Woippy Info : Une autre lecture de l'actualité... (Semaine du 26 juin 2006 au 3 juillet 2006)
François Grosdidier nommé secrétaire national à l’intégration.
Trop, c’est trop. Il est temps de dégonfler la grosse baudruche !

Décidément, ces derniers temps, François Grosdidier n’en finit pas de faire parler de lui. Illustre inconnu il y a encore 1 an, ce Sarkoziste pur jus vient d’être nommé, ce lundi 26 juin, secrétaire national à l’intégration par le président de l’UMP. Le maire de Woippy s’est d’abord fait connaître en suscitant la polémique, en novembre 2005, lorsqu’il avait déclaré : « Dans ma commune, lors d’un mariage sur deux l’hôtel de ville résonne de youyous ». Il s’est ensuite illustré en réclamant, dans une lettre au garde des sceaux, des poursuites à l’encontre de sept groupes de rap - dont Monsieur R. Sans craindre le ridicule, les communicants de l’UMP iront même jusqu’à le présenter comme l’homme qui aura su briser « le tabou du racisme anti-Blanc de certains rappeurs ». Bref, au premier regard, Grosdidier apparait aux yeux du public et de son électorat sous les traits d’un représentant de la droite dure. Pourtant, lorsque l’on y regarde de plus près, on découvre un personnage bien plus contrasté et alambiqué qui, à l’instar de son mentor Sarkozy, dit tout et son contraire… et surtout son contraire.

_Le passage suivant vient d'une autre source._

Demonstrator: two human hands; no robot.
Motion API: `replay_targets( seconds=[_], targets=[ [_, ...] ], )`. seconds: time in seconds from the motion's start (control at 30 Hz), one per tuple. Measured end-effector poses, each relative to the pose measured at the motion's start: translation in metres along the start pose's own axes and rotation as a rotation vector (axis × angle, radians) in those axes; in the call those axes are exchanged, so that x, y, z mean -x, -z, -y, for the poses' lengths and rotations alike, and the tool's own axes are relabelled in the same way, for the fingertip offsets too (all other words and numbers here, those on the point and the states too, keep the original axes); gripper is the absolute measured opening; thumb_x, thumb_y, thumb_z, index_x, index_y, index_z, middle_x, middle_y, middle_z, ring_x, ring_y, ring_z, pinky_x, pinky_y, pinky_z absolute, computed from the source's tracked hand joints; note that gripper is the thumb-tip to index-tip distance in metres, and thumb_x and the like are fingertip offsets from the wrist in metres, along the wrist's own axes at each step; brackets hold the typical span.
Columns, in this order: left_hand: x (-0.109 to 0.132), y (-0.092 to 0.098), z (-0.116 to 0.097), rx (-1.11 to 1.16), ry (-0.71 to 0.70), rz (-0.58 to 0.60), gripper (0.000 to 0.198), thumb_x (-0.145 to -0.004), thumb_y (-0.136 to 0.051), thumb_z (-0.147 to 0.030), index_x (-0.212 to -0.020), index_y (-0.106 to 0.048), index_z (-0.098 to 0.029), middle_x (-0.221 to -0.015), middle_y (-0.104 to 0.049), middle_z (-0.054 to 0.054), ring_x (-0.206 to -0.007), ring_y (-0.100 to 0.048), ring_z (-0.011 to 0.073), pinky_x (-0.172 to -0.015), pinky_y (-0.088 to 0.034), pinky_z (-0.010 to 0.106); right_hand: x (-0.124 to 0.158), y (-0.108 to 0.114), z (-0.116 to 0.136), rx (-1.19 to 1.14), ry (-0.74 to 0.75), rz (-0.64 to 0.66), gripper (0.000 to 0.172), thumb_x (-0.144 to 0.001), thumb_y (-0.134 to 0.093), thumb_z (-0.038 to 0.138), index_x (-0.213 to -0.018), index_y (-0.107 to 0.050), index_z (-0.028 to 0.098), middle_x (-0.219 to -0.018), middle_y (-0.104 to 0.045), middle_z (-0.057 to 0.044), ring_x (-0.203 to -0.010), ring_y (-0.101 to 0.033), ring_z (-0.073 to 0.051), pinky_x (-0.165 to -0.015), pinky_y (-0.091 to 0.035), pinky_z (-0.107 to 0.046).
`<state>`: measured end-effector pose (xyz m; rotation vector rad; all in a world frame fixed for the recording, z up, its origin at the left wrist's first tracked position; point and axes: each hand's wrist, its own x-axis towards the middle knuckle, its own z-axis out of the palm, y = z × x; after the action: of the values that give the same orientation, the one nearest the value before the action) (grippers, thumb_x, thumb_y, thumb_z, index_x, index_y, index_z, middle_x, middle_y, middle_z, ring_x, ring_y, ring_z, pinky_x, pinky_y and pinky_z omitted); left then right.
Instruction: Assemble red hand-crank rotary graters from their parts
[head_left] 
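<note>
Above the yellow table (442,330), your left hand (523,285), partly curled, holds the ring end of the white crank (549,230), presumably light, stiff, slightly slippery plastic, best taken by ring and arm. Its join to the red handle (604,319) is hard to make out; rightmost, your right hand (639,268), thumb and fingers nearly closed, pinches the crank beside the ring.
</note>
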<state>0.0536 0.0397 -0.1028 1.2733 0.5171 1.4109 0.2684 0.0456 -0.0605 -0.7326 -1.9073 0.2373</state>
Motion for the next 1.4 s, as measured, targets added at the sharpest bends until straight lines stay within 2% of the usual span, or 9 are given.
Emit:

François Grosdidier semble apprécier la Salsa et sait accompagner chacun de ses pas en avant d’une succession de mouvements arrières et latéraux qui dissimilent avec aplomb une imperceptible mais non moins nette reculade. Car lorsque Grosdidier déclare avoir brisé le tabou du racisme anti-blanc, c’est immédiatement pour ajouter : « comme celui de la discrimination à l’embauche des enfants de l’immigration ou des conditions d’exercice du culte musulman ». En somme, en prenant la posture du juge paternaliste et impartial, il annonce en fait son ralliement aux lois instituant la préférence raciale anti-blanche, dites sobrement de discrimination positive, ainsi qu’au principe du financement de l’Islam par l’argent des contribuables. Sur ce dernier point, surement prévenu à l’avance de sa future nomination, Grosdidier a, la semaine dernière, mieux précisé sa pensée. Dans un communiqué, il est allé jusqu’à demander d’« intégrer le culte musulman dans le droit concordataire d’Alsace et de Moselle », puis a enfin avancer l’idée d’une loi qui viserait à modifier la loi de 1905 sur la séparation de l’Eglise et de l’Etat afin de permettre aux collectivités locales de construire des lieux de cultes pour répondre aux besoins de leur population. Toute la stratégie Sarkozy se trouve ici mise en lumière. On plastronne, on joue au dur de dur, on fait semblant de taper du point sur la table pour mieux dissimuler une vaste débandade idéologique en rase campagne. Terrifiés qu’ils sont par le terrorisme droit-de-l’hommiste qui sévit en France depuis des décennies, leur stratégie consiste à tout céder sur le fond en cherchant toutefois à garder les apparences sauves. Car s’ils veulent être élus, il leur faudra faire bonne figure vis-à-vis d’un électorat de droite de plus en plus exaspéré et en pleine phase de radicalisation. Certains disent que les Français se radicalisent ! Qu’à cela ne tienne, la « droite établie » se prépare à nouveau à nous rejouer, mais cette fois en encore plus grand, ce bouffonesque jeu de dupe auquel elle se livre depuis maintenant 35 ans. Mesdames et messieurs, le nouveau Chirac est arrivé ! Car disons-le clairement : Sarkozy, c’est Chirac. Ni en mieux, ni en pire.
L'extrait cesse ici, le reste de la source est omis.